Prise de position
A partir de ce 1er juin, la condition d’ancienneté requise pour pouvoir prendre un crédit-temps est durcie : elle passe de 2 ans à 3 ans chez le même employeur. Pour la Ligue des familles, il s’agit d’un recul considérable pour les parents.
Les parents sous contrat temporaire n’auront purement et simplement plus accès à ce congé familial.
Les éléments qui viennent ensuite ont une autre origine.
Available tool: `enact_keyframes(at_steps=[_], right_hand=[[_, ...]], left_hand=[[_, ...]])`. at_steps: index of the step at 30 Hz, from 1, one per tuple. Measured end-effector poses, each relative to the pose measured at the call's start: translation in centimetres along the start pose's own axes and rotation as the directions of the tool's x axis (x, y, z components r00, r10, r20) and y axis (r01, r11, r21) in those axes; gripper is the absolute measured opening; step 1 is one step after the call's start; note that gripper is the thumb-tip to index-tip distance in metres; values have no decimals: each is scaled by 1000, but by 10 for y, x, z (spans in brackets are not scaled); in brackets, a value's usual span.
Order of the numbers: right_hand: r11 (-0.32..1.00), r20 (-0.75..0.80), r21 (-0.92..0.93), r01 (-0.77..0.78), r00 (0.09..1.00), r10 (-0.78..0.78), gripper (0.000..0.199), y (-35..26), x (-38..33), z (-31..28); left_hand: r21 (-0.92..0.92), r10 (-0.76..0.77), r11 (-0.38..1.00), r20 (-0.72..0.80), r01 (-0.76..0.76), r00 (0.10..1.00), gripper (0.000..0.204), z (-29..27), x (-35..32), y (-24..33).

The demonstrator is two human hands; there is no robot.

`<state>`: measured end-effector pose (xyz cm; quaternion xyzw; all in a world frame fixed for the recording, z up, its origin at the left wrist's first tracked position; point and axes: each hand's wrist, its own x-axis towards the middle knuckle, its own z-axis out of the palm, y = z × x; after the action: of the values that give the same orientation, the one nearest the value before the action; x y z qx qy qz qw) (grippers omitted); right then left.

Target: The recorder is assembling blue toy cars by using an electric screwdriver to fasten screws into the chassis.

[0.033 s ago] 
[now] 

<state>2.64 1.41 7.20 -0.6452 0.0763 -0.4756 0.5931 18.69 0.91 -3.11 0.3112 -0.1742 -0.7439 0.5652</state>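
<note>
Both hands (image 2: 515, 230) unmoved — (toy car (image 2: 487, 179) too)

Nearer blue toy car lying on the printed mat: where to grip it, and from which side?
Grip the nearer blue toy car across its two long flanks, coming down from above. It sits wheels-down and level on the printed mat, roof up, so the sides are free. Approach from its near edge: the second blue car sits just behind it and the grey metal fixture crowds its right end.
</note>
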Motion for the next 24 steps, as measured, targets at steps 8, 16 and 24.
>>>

Or pas moins de 54,4% des travailleurs de moins de 25 ans sont dans ce cas (un cinquième des naissances ont lieu dans cette tranche d’âge), et 10% des travailleurs dans leur ensemble.
Cette mesure constitue aussi un frein à la mobilité professionnelle, puisque un parent qui change d’emploi perd son droit au crédit-temps pour 3 ans - une durée extrêmement longue à l’échelle de la vie d’un enfant, a fortiori alors que le crédit-temps au temps plein n’est plus accessible que jusqu’aux 5 ans de l’enfant.
La Ligue des familles se mobilise contre cette mesure et plaide au contraire pour supprimer la condition d’ancienneté applicable tant au crédit-temps qu’au congé parental, de manière à permettre à tous les parents de recourir à ces dispositifs essentiel pour combiner travail et vie de famille.